Go through the records that follow and tally the lines with "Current" in them; answer with the number alone.

- - - - - - -

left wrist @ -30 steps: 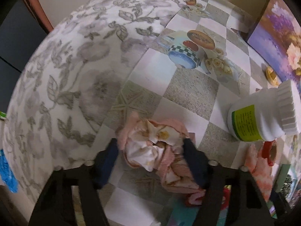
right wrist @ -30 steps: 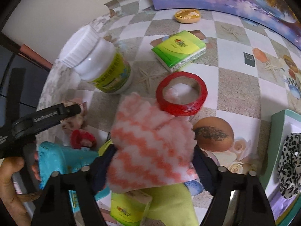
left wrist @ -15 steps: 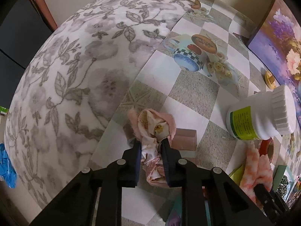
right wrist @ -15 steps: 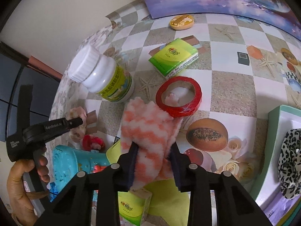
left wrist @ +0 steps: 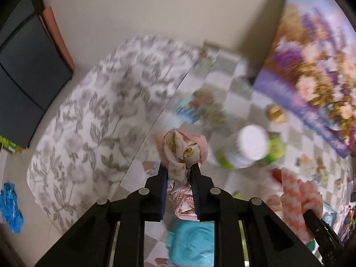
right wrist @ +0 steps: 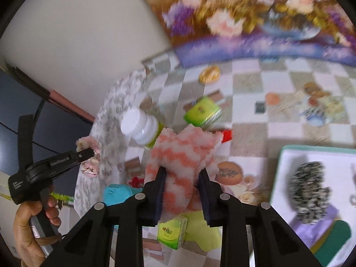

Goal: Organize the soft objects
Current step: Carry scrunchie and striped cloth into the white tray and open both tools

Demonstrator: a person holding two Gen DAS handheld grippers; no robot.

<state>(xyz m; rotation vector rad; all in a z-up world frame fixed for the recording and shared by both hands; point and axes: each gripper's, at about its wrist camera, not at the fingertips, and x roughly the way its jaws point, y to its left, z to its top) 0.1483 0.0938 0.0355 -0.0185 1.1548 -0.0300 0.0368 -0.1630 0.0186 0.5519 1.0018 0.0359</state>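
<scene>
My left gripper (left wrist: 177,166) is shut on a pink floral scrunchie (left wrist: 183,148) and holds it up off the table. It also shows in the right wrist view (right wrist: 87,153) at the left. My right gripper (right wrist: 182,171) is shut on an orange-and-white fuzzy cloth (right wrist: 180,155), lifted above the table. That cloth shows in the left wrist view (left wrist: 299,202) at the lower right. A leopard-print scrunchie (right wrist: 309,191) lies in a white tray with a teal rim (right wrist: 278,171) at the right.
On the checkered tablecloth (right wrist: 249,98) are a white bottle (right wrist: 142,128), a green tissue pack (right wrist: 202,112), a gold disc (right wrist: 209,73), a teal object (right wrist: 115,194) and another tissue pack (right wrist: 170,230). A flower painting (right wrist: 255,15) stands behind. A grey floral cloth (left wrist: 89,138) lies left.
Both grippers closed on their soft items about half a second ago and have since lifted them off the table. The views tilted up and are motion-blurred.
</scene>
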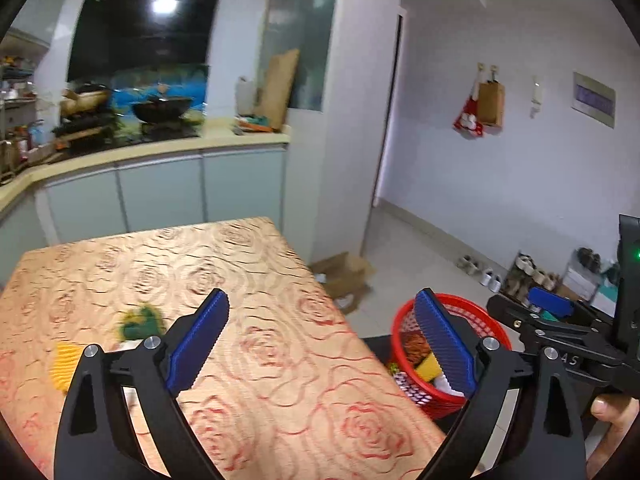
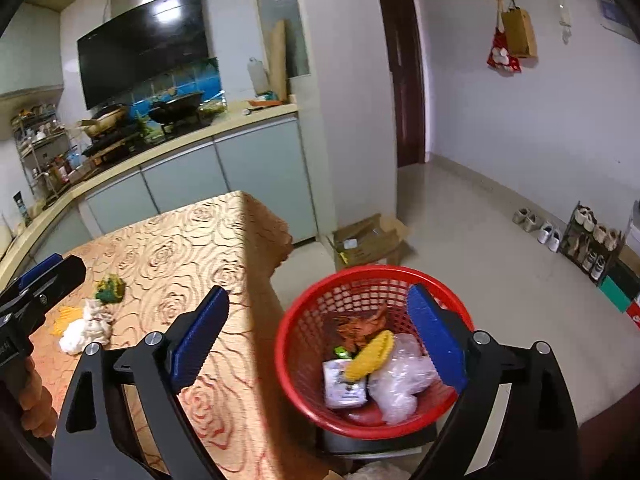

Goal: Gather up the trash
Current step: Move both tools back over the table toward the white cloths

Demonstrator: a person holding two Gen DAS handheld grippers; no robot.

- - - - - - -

YOUR SOLUTION: 2